As noted, while this matter was pending in the appellate court, plaintiff filed a motion in the circuit court to voluntarily dismiss a “claim” for right knee strain. Supra ¶ 13. However, as this court has made clear, there is no such thing as a “claim” for knee strain. Whether plaintiff can recover for a particular bodily injury is an issue related to his claims of negligence; it is not itself a claim. Thus, just as plaintiff’s appeal was improper, so too was the motion requesting dismissal of a “claim” for knee strain. The motion asked for something that simply did not exist. *12 The motion was a legal nullity, and neither it nor the circuit court’s order granting the motion should be given any effect.

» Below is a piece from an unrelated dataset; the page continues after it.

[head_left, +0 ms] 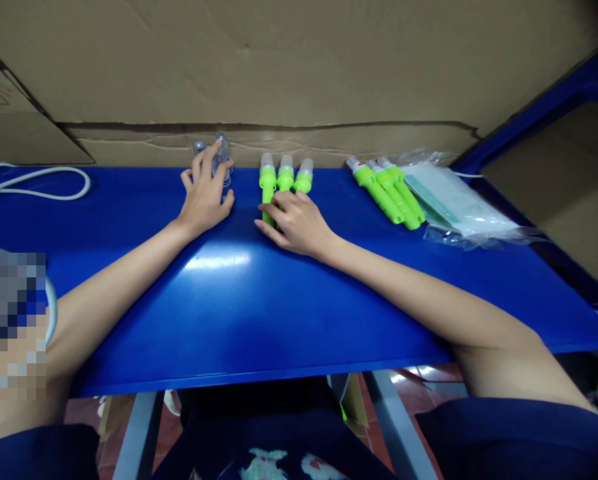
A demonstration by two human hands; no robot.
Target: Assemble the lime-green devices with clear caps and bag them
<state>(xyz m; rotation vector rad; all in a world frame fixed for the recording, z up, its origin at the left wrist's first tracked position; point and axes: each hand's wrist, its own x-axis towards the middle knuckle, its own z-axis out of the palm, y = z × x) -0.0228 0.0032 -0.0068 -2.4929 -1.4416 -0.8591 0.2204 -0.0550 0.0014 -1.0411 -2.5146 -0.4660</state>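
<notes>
Near the back edge of the blue table, my left hand (205,193) rests with fingers spread over several small clear plastic tubes or caps (223,150), partly hidden under the fingers. To its right lie three lime-green flashlight-like sticks (267,175) with clear tips, side by side and pointing at the cardboard. My right hand (293,220) lies over their lower ends, fingers loosely bent and apart, touching them from above. The hand hides most of the lower bodies of the middle and right sticks.
More lime-green sticks (389,190) lie in a group at the right, against a clear plastic bag (463,200) with white and green sheets. A cardboard wall (289,67) stands behind the blue table (239,320). A white cable (53,172) loops at the left.
</notes>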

¶ 45 The majority does not acknowledge the legal deficiency of plaintiff’s motion.
Instead, the majority rewrites it, stating at the conclusion of its opinion that “plaintiff dismissed his action in the circuit court.” (Emphasis added.) Supra ¶ 30. Based on this mischaracterization of plaintiff’s motion, the majority concludes that this cause must be remanded to the circuit court for dismissal. This is clearly incorrect. Plaintiff at no time sought dismissal of his entire negligence cause of action. Indeed, he could not possibly have intended such a thing, given that he, as well as the defendants and the circuit court, all assumed that part of the case was on appeal in the appellate court. The majority has rewritten plaintiff’s motion and turned it into something plaintiff never intended. There is no justification for taking this step. Moreover, if, as the majority states, plaintiff’s cause of action was dismissed in
its entirety, then this would necessarily mean that this appeal is moot, since plaintiff never moved to refile. Yet the majority holds that the appeal is not moot. Supra ¶¶ 18-19. No explanation is given for this inconsistency. The majority’s rewriting of plaintiff’s motion is unwarranted and
fundamentally unfair. The parties and the circuit court were operating under the false assumption that there were separate “claims” for different bodily injuries. This error infected the entire proceedings. Now that the error has been corrected by this court, the appropriate thing to do is to vacate the appellate court’s judgment as well as the circuit court’s voluntary dismissal order and return this case to the circuit court. This would put the parties back to square one and leave intact the circuit court’s determination regarding the preclusive effect of the Pennsylvania workers’ compensation award. For these reasons, I concur in part and dissent in part. JUSTICE NEVILLE joins in this partial concurrence, partial dissent. JUSTICE CARTER took no part in the consideration or decision of this case.